→ **WORK INSTRUCTION**
Of all the lines below, output only those starting at the one with "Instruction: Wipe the" and ending at the one with "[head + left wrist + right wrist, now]", both ends included, exactly as written.

Dataset records:
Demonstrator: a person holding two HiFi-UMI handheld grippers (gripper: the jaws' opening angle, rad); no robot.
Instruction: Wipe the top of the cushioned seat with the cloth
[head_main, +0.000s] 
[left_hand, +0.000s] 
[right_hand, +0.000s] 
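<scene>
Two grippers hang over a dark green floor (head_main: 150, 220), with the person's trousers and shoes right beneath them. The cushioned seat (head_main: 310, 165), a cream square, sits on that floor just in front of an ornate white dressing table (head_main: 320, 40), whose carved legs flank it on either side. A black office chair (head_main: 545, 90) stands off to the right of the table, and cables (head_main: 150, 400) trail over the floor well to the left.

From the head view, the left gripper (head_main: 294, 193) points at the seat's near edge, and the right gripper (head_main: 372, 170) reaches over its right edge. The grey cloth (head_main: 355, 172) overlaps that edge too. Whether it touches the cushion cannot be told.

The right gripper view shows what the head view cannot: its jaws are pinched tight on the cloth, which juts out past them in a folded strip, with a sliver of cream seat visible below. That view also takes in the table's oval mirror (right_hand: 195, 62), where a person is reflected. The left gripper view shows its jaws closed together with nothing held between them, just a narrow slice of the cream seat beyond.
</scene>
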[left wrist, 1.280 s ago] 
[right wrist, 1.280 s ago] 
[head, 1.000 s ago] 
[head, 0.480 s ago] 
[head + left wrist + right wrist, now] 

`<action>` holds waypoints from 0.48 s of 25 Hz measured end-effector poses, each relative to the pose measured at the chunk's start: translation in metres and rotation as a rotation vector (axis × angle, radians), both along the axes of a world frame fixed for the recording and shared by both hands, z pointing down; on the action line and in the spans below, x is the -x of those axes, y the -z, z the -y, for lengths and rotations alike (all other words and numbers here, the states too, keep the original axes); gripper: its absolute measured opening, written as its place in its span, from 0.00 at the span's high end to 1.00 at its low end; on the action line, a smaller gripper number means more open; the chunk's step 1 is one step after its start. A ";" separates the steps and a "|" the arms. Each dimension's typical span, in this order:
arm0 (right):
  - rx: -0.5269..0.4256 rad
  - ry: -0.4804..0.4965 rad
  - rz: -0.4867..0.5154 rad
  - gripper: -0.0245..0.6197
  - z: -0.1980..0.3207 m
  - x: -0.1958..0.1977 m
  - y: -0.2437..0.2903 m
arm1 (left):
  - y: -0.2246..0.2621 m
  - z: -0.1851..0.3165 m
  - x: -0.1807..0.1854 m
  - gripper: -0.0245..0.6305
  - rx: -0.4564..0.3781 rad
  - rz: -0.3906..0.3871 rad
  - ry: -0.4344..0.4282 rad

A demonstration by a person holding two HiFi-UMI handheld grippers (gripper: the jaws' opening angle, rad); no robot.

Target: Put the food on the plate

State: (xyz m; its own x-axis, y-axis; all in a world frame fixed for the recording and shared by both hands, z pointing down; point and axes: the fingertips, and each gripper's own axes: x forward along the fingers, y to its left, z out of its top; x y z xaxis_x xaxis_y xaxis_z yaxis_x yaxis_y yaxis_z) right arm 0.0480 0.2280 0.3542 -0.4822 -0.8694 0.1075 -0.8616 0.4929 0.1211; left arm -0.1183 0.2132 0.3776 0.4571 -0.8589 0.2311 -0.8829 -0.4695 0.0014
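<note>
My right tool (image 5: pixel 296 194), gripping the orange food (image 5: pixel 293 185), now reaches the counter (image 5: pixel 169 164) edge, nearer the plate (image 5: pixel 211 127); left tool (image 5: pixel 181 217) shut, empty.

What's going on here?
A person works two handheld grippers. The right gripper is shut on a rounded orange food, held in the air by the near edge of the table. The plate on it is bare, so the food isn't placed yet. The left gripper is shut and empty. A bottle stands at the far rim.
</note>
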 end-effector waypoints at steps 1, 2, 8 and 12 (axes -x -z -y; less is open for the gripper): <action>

→ **TASK SOLUTION**
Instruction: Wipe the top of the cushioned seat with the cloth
[head_main, +0.000s] 
[left_hand, +0.000s] 
[right_hand, +0.000s] 
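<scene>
Two grippers hang over a dark green floor (head_main: 150, 220), with the person's trousers and shoes right beneath them. The cushioned seat (head_main: 310, 165), a cream square, sits on that floor just in front of an ornate white dressing table (head_main: 320, 40), whose carved legs flank it on either side. A black office chair (head_main: 545, 90) stands off to the right of the table, and cables (head_main: 150, 400) trail over the floor well to the left.

From the head view, the left gripper (head_main: 294, 193) points at the seat's near edge, and the right gripper (head_main: 372, 170) reaches over its right edge. The grey cloth (head_main: 355, 172) overlaps that edge too. Whether it touches the cushion cannot be told.

The right gripper view shows what the head view cannot: its jaws are pinched tight on the cloth, which juts out past them in a folded strip, with a sliver of cream seat visible below. That view also takes in the table's oval mirror (right_hand: 195, 62), where a person is reflected. The left gripper view shows its jaws closed together with nothing held between them, just a narrow slice of the cream seat beyond.
</scene>
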[left wrist, 1.280 s ago] 
[right wrist, 1.280 s ago] 
[head, 1.000 s ago] 
[head, 0.480 s ago] 
[head + left wrist + right wrist, now] 

The answer requires no further additions.